**To do:** Gather all lines with "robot" from the records.

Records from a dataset

Start of Block

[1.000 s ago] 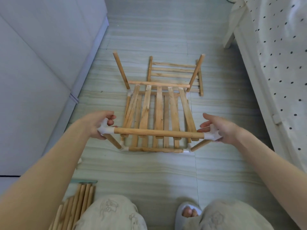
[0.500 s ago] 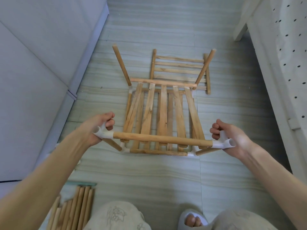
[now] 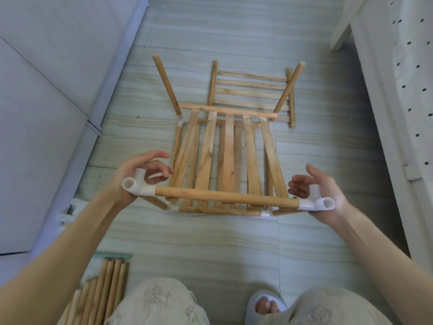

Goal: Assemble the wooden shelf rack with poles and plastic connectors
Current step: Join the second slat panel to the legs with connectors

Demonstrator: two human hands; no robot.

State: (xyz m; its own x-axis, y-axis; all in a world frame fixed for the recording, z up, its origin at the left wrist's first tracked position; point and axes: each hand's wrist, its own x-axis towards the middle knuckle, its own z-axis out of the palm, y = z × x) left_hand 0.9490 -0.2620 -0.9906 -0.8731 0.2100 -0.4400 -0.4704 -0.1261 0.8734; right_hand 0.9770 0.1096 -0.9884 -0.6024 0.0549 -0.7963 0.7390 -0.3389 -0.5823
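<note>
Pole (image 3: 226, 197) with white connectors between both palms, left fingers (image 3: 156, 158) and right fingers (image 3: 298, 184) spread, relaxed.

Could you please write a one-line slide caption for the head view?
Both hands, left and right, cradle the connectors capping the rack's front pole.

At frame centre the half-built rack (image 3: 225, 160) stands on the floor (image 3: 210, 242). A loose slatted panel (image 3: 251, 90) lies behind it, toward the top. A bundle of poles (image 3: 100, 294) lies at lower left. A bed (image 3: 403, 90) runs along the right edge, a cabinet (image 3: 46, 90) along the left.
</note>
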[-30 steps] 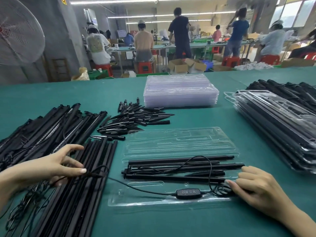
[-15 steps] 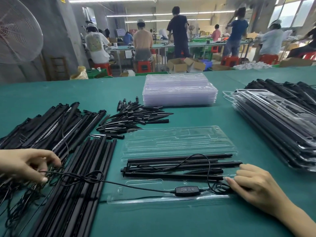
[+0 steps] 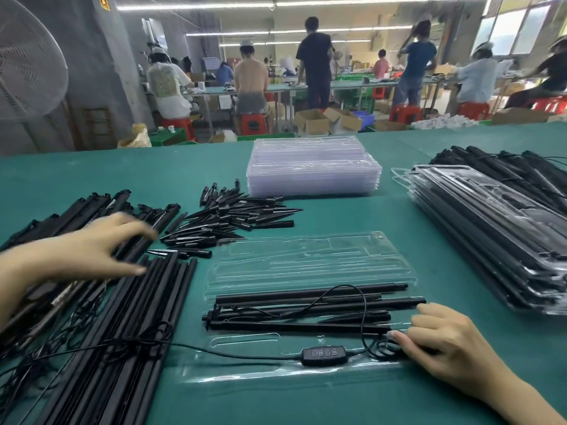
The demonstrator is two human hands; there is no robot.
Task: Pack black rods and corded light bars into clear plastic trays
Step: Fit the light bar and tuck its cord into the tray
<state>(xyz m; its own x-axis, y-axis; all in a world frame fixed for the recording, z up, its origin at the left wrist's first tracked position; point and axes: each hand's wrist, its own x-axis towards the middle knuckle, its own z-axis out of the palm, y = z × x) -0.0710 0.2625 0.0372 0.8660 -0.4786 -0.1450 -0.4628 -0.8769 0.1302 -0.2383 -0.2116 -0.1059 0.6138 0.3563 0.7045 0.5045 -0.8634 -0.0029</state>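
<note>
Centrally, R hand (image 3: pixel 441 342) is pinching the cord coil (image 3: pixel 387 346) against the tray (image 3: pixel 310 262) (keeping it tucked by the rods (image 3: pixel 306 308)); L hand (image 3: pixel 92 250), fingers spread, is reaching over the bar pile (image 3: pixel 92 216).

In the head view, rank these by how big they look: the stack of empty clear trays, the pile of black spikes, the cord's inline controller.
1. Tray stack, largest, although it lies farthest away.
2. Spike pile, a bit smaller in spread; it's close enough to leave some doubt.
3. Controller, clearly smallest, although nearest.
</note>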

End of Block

**Solution for this exercise:**
Demonstrator: two human hands; no robot.
The demonstrator is two human hands; there is no robot.

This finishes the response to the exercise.